That Tilly, damn her, should still be able to do this to him—and more. This wasn’t just about her out manoeuvring him. How much of his precious inheritance had been squandered on this damned wasteful nonsense? On making absolutely certain each and every one of those present was prepared to be in the same room as him?
Recognizing not one in the sea of faces, he could only assume it might be the whole damn lot, every brass farthing of it. In addition to the carriage loads of people she must have wheeled from London, scoured the hedgerows, the workhouses, the cottages of the poor, to find, she must have spent hours putting them through their dull but important paces. Now can we, all of us, please just remember? Devorlane’s a soldier, not a thief.
“Guv…”
He turned his head. “Make one move and I’ll kill you before you reach the door.”
Of course he wouldn’t. He had known Charlie too long and owed him too much. But to turn on his heel and walk out now would be admitting that the stabs of memories knifing from every candlelit corner were too great. He would, if Charlie didn’t damn well stand beside him. Chloe too, he thought, naming her in that second, whether it was what she was born with or not.
How foolish would that be, when he was no longer a humble pawn standing on this checkered floor, but king of this particular castle.
“Devorlane.”
He frowned. The kiss plastered on his cheek was so gin sodden, it almost knocked him sideways. Tilly? Tilly…drunk?
So much couldn’t have changed since he last stood between the Ionic columns his late father, the third Duke, possessed such fondness for that he’d had them installed in every nook and cranny, could it? She couldn’t be so foxed she hung on his shoulder like a piece of paper? Plastering kisses?
“I can’t tell you—hic—how very galad, glad, I am—hic—how glad we all of us gathered here today are, you’ve finally come home, Devorlane.” She waved an empty champagne flute beneath his nose.
Tilly, so much older and so drunk she could hardly stand, were two shocks.
For heaven’s sake, he hadn’t scoured London, its underworld dregs and whore palaces, seeking the most delectable creature he could find, for her not even to be noticed. By any of them. For him to stand here feeling vaguely as if his behavior was not expected but perfectly acceptable. He narrowed his eyes. With this crowd it probably wasn’t just acceptable, it was every bit as typical of their own.
The sooner Tilly learned what his plans for Chessington were, and how she would be leaving within the next half hour, the better. Provided she could stand up, that was. Her present inability did not give him much cause for hope.
“Words finally failed you, have they? That must be a first.”
“Oh, s’not at all, Devorlane. S’in fact, it’s probably a hundredth. A thousandth even. But come in, come in. Bring your friends. Then you can all be drunk too.”

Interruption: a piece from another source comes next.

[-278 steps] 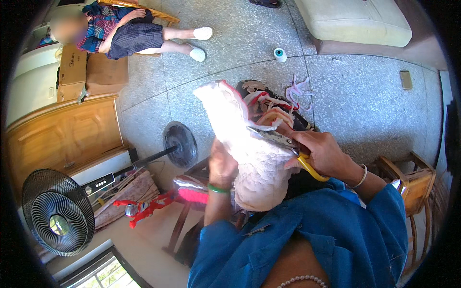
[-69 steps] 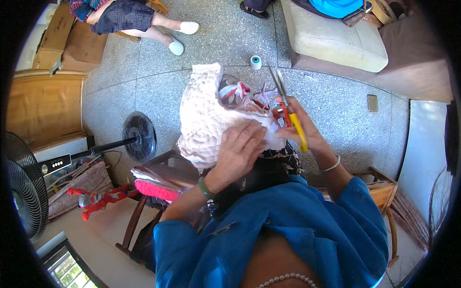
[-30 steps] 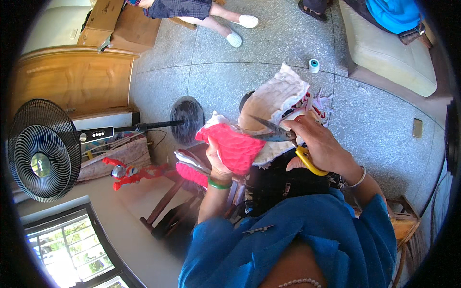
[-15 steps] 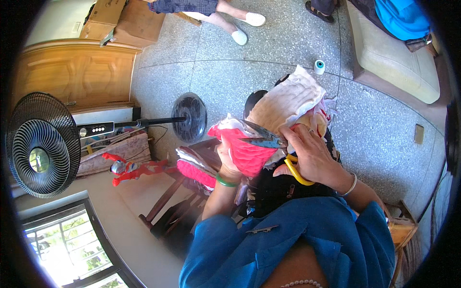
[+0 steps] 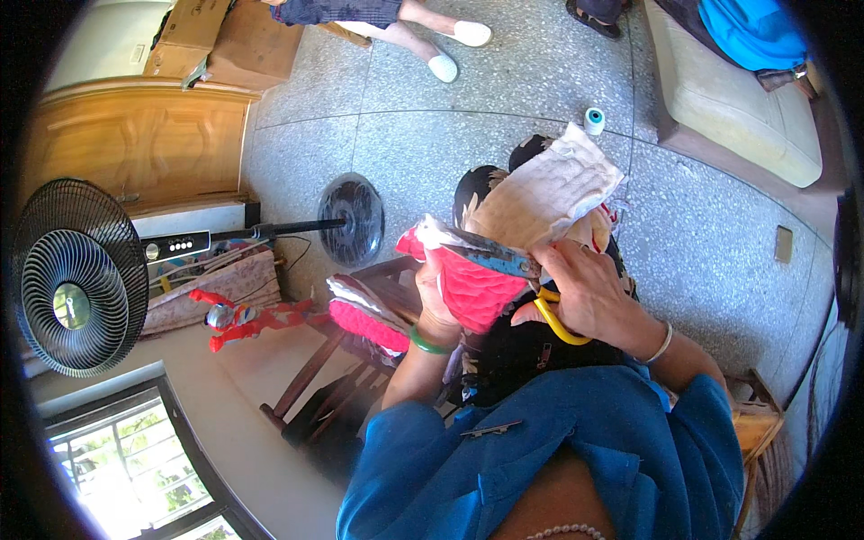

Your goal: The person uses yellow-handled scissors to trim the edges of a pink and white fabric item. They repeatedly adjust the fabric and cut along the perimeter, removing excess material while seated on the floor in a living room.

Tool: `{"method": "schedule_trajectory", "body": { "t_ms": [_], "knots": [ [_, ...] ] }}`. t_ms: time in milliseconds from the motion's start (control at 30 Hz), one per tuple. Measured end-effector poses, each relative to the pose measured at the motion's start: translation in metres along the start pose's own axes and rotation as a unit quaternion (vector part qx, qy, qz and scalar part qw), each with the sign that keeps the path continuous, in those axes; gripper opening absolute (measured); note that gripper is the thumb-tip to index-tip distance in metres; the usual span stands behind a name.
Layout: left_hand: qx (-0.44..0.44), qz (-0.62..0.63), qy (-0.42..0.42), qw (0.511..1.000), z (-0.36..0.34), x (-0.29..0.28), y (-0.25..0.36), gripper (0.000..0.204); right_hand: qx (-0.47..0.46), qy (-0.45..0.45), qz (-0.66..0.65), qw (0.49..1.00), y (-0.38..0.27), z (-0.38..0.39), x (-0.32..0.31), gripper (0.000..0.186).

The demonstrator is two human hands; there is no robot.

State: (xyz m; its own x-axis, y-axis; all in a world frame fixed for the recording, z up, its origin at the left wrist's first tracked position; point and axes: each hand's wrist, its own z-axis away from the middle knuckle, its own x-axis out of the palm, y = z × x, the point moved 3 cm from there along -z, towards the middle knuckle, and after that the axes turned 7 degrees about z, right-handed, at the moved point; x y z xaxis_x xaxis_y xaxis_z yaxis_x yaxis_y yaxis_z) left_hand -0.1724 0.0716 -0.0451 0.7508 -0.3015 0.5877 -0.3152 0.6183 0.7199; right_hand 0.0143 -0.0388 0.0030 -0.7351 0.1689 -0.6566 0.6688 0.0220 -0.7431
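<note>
Scissors (image 5: 497,258) with yellow handles and blue-grey blades sit in my right hand (image 5: 585,288), its fingers wrapped round the handles. The blades lie close together along the upper edge of a pink quilted cloth piece (image 5: 480,292) with white padding. My left hand (image 5: 435,295) is closed on the left side of that piece, its fingers partly hidden behind the cloth. Over my lap, just beyond the scissors, lies a cream quilted fabric (image 5: 540,193). More pink and white padded pieces (image 5: 367,317) are stacked on a dark wooden chair (image 5: 301,387) left of my left forearm.
A standing fan (image 5: 76,279) leans into view at the left, its round base (image 5: 351,220) on the floor. A red toy figure (image 5: 247,319) is near it. A thread spool (image 5: 594,121) stands on the floor ahead. A cushioned seat (image 5: 738,117) and another person's legs (image 5: 409,40) are farther off.
The scissor blades have gone from spread apart to nearly together at the pink cloth's upper edge. Both hands stay in about the same place.
</note>
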Motion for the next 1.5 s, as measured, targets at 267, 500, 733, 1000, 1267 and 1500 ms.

“I’ve no wish to be damn well drunk too.”
He lied. Of course. Drink. Drugs. Women. It would be very nice to deny it, but he didn’t imagine she was unacquainted with the facts. Or perhaps it was simple shock he was no longer the little brother she could bully that made her widen her eyes.
“But surely you can see—hic—you have guests.”
“I’m sure I do, but as I didn’t ask them particularly, I don’t see why I should have to be particular about entertaining them either.”
“But your friends here, Devorlane, wouldn’t they like to be s’introduced?”
The creature it had taken two weeks to find extended her grubby paw. “’Ow sin? ’Ow very kind of yer. I’m always up for a bitta sin. Ain’t I, Dev? You know, we both are.”
“How very good that is to know—hic. After all, Devorlane, what would our dear papa say if I didn’t make your dear guests welcome?”
“Not a hell of a lot, I imagine. He’s been dead two years. Now this place is mine—”
“S’of course, Devorlane. S’of course. It’s yours. S’it’s what dearest Papa and dearest Mama and dearest Ardent, God rest them, all their souls, wanted. You to have it. All of it.”
“Is that so? Ardent dropped down dead just to oblige me, did he? Quite a feat, even for Ardent.”
“On his death bed Papa said—hic.”
Devorlane was quite sure he hadn’t—certainly not as Tilly did, since the old duke was completely tee-total, which was why, mastering the bolt of agony that seared his thigh, Devorlane strode forward. Anything rather than listen to this soused horse piss.
“He regretted it.” Of course Tilly had to follow on his heels, like a puppy. “Driving you away. Papa spent a fortune trying to find that, that girl. You know the one.”
As if he could forget. As if he could ever forget.
“A fortune wasted then, dearest sister. We all know who took the emeralds. Me.”
He halted. When he gained his revenge as he was about to do, it would be good to look into her eyes. “But I will say it’s kind of you to lay on the champagne. Your departure should be toasted.”
“Sapphire.”
Damn it. Didn’t she hear him? Or did she choose not to, dragging that damn bitch’s name into the equation? As if she had somehow only suddenly remembered it.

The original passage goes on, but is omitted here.